Revelle in his 1982 article was using carbon dating to see how much of the carbon absorbed by trees came from burning fossil fuels. He and Hans Suess showed in 1957 that the sea was absorbing more of the excess carbon dioxide created by burning fossil fuels than plants and animals on land. However, the oceans were not such a good sink for carbon as first thought.
New Zealand’s own flirtation with fossil fuels began with coal, but this slowly changed with the advent of the huge Maui gas field. Revelle was now at the Scripps Institution of Oceanography in California and enabled the funding of a young scientist Charles Keeling to measure carbon dioxide levels high on Mauna Loa, a volcanic peak in Hawai`i. The published annual graphs of the rising percentage of carbon dioxide in the atmosphere became the canary in the mine. In 1988 after a ‘run of anomalously hot global temperatures’, NASA scientist James Hansen announced to the US Senate that ‘the greenhouse effect has been detected and is changing our climate now’. It was also in that year that the Intergovernmental Panel on Climate Change (IPCC) was established, to provide a scientific view of climate change and its potential impacts.
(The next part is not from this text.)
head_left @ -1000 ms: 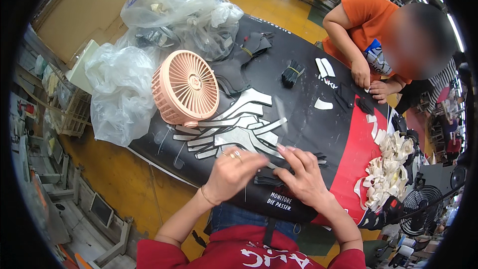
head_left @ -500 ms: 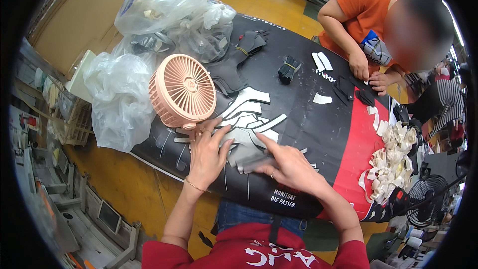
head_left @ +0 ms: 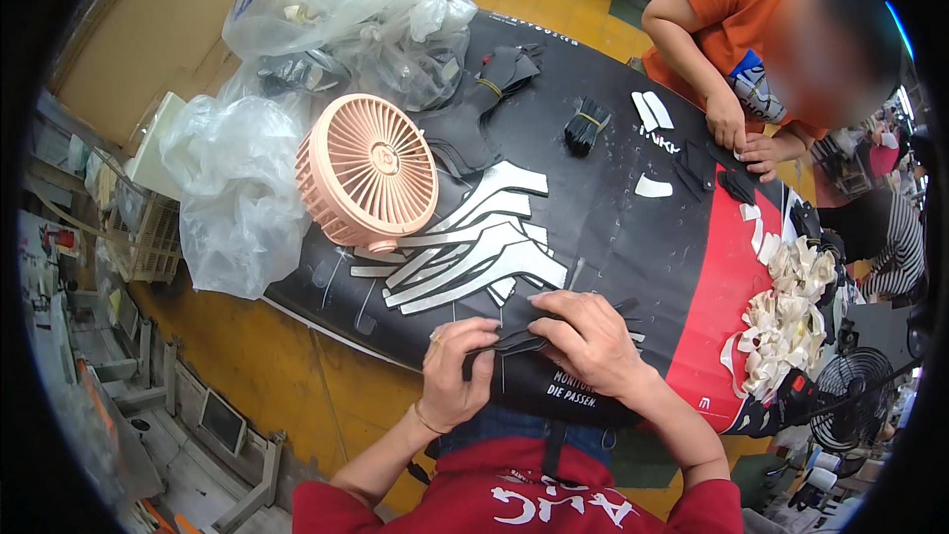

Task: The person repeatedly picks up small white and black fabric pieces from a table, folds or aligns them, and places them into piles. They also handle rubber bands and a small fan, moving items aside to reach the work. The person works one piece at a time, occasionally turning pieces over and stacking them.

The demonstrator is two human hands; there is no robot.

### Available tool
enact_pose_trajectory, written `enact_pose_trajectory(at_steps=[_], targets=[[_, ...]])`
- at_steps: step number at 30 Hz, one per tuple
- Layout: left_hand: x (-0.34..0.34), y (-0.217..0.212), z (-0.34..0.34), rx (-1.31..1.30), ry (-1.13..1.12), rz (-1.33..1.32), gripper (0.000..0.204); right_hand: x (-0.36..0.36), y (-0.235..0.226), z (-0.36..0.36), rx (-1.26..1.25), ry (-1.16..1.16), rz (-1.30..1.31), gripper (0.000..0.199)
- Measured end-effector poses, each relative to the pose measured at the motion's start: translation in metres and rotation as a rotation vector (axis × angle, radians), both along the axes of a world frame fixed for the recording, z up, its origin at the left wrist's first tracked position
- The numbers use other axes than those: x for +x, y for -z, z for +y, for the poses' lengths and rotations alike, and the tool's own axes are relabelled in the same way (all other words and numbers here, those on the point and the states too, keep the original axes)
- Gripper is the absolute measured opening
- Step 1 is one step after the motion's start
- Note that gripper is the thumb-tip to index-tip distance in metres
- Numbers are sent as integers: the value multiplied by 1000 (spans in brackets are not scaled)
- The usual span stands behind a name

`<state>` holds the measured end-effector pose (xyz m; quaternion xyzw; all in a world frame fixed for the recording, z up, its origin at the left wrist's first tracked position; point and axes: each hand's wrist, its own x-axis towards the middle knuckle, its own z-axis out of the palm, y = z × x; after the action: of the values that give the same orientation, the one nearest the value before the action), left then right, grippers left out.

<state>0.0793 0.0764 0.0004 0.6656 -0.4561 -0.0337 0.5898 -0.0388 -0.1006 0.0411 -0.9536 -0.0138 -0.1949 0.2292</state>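
Close to the table's near edge, my left hand [head_left: 458, 368] grips one end of some thin black cut pieces [head_left: 516, 340]. My right hand [head_left: 590, 344] has its fingers and thumb closed on the other end; how many pieces lie between them I cannot tell. Just beyond my hands is a fanned-out pile of white curved cut pieces [head_left: 484, 262] with dark edges. A pink round fan [head_left: 368, 173] stands beside that pile on the left, over some of its ends. More dark strips [head_left: 625, 316] lie partly hidden behind my right hand.
Clear plastic bags [head_left: 232, 193] crowd the table's left side. Farther back lie banded dark pieces [head_left: 484, 99] and a tied black bundle [head_left: 586, 127]. Cream strips [head_left: 786, 321] are heaped at the right. A co-worker in an orange shirt [head_left: 727, 15] handles small pieces at the far right.
Both hands have come off the white pile toward the near edge. The light grey piece under them is no longer seen there, and black pieces now show between my fingers.
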Motion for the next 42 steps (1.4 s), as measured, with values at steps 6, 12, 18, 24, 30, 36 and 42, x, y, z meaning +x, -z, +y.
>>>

Now, around 80 percent of countries see climate change as a real threat. Unfortunately there are still sceptics worldwide, and even in New Zealand some were funded by US think tanks to promote their sceptical views. An engineering blog site on the politics of doing nothing about climate change was attacked by several of these deniers similar to what was levelled at James Renwick and Tim Naish following their 2016 Royal Society nationwide climate lecture series. They even had an ethics complaint lodged against them. The history detailed in this chapter is one of the most revealing parts of the story about climate change politics, and deserves to be widely read.
In looking at the impact of #NoFly2018 Hendy says, ‘As scientists, particularly those of us with privilege and power, we must focus not just on what we say, but on the messages we send via our actions.’ The public, politicians and policy-makers need to see the urgency and act on it. He finishes by saying, ‘The future, I think, will be a very different place.’
As I write this, the landscape of the world is changing with the advent of a worldwide pandemic. There are good reasons for Māori to look at strengthening the drive to rebuild their kāinga and precious marae and rūnanga away from the coast where so many are located, taking account of predicted sea level rises caused by climate change. This may also be a message about community and how to rebuild it on more humane terms. Why do airlines respond to a Covid-19 threat by cutting flights, but not for reasons of global warming? The future will indeed be a very different place—it’s just a question of how far away that future is.
GERRY TE KAPA COATES (Ngāi Tahu, Waihao) was born in Oamaru. His reviews, poetry and fiction have appeared in the Huia Short Stories collections 4, 5 & 7, Landfall, Ora Nui 3 and Te Karaka, and he has published a wide variety of non-fiction espousing environmental issues among other themes. His poetry and fiction collection The View From Up There was published in 2011 by Steele Roberts. He works as a consultant and commissioner on EEZ, RMA and other similar hearings, and takes on a variety of Māori and technology advisory work.